* _Exercise aim_: The output is the lines below from the one with "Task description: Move" through the one with "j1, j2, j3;", both included, printed exactly and with no other line.

* _Data section_:
#####

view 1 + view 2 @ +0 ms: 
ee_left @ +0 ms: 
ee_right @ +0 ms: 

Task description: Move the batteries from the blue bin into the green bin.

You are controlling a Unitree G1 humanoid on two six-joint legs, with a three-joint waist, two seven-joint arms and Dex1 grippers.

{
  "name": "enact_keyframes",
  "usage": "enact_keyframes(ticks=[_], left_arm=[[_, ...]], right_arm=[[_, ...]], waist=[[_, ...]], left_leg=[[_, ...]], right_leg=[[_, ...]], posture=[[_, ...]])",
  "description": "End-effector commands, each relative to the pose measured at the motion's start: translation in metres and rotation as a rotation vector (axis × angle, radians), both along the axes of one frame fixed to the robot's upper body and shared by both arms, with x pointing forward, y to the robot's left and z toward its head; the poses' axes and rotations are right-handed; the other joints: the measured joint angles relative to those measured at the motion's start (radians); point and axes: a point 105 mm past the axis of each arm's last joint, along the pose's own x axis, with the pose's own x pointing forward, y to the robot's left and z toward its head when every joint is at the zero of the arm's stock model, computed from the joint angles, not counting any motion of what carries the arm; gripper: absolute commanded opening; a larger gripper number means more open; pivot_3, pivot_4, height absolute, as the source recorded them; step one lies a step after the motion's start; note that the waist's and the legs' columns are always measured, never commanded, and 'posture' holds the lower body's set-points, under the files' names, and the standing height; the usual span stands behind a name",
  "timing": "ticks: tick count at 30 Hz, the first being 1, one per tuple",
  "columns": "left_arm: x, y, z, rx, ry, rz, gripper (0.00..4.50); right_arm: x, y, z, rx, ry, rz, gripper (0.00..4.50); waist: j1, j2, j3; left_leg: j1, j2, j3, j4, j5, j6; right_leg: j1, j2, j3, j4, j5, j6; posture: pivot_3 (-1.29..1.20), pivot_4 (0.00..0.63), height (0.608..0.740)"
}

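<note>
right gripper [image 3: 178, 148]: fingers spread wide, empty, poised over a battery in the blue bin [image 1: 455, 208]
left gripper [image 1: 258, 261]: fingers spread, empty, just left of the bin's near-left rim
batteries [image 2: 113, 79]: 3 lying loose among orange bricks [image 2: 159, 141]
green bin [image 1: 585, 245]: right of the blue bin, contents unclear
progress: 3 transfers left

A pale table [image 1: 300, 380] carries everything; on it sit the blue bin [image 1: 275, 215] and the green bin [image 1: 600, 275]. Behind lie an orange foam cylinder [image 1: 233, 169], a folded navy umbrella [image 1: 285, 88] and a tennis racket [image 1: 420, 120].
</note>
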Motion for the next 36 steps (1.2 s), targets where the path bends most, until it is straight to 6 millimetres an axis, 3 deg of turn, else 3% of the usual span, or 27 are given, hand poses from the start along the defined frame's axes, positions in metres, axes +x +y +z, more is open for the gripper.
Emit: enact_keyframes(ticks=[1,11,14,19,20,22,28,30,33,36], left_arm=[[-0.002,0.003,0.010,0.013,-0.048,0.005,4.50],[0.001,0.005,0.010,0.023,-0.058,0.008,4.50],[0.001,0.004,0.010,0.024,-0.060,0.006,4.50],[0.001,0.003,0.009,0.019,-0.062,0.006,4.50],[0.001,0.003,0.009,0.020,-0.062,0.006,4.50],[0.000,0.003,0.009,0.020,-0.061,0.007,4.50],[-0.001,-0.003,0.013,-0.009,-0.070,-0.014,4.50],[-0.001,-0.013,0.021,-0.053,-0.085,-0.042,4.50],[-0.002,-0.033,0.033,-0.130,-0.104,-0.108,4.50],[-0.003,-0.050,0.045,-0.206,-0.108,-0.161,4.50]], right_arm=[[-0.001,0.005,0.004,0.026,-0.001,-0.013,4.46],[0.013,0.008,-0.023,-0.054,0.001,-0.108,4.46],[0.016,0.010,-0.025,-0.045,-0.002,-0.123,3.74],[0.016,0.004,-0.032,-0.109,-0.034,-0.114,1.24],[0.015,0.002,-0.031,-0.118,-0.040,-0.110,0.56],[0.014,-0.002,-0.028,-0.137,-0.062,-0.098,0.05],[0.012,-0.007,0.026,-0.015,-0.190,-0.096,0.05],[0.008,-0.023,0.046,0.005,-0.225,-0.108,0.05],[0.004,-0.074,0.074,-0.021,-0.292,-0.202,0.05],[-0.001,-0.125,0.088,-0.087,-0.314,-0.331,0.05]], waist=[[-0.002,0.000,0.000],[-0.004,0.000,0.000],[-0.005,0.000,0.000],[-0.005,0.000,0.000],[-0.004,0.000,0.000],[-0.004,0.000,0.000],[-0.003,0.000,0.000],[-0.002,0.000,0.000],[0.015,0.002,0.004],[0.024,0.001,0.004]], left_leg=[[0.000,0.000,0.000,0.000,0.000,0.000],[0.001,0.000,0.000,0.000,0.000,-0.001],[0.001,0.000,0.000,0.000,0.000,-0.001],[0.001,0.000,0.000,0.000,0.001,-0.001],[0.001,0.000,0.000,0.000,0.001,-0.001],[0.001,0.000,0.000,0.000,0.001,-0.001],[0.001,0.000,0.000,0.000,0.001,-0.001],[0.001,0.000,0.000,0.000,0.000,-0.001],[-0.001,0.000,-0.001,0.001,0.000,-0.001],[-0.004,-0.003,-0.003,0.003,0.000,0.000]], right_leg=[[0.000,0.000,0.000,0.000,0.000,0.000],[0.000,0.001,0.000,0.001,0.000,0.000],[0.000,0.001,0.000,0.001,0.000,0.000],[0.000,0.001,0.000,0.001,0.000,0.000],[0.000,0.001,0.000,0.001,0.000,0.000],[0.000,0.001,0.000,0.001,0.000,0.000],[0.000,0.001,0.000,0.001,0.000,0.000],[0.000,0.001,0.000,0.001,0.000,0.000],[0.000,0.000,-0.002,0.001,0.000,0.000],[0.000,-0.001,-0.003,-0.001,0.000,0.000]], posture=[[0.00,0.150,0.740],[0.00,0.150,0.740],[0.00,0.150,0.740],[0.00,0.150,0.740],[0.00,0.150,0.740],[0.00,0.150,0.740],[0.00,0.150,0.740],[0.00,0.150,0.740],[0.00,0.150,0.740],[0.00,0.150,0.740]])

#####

* _Answer for this exercise_:
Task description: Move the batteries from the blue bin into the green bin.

You are controlling a Unitree G1 humanoid on two six-joint legs, with a three-joint waist, two seven-joint arms and Dex1 grippers.

{
  "name": "enact_keyframes",
  "usage": "enact_keyframes(ticks=[_], left_arm=[[_, ...]], right_arm=[[_, ...]], waist=[[_, ...]], left_leg=[[_, ...]], right_leg=[[_, ...]], posture=[[_, ...]])",
  "description": "End-effector commands, each relative to the pose measured at the motion's start: translation in metres and rotation as a rotation vector (axis × angle, radians), both along the axes of one frame fixed to the robot's upper body and shared by both arms, with x pointing forward, y to the robot's left and z toward its head; the poses' axes and rotations are right-handed; the other joints: the measured joint angles relative to those measured at the motion's start (radians); point and axes: a point 105 mm past the axis of each arm's last joint, along the pose's own x axis, with the pose's own x pointing forward, y to the robot's left and z toward its head when every joint is at the zero of the arm's stock model, computed from the joint angles, not counting any motion of what carries the arm; gripper: absolute commanded opening; a larger gripper number means more open; pivot_3, pivot_4, height absolute, as the source recorded them; step one lies a step after the motion's start; note that the waist's and the legs' columns are always measured, never commanded, and 'posture' holds the lower body's set-points, under the files' names, and the standing height; the usual span stands behind a name",
  "timing": "ticks: tick count at 30 Hz, the first being 1, one per tuple",
  "columns": "left_arm: x, y, z, rx, ry, rz, gripper (0.00..4.50); right_arm: x, y, z, rx, ry, rz, gripper (0.00..4.50); waist: j1, j2, j3; left_leg: j1, j2, j3, j4, j5, j6; right_leg: j1, j2, j3, j4, j5, j6; posture: pivot_3 (-1.29..1.20), pivot_4 (0.00..0.63), height (0.608..0.740)"

Nothing further is required of this output.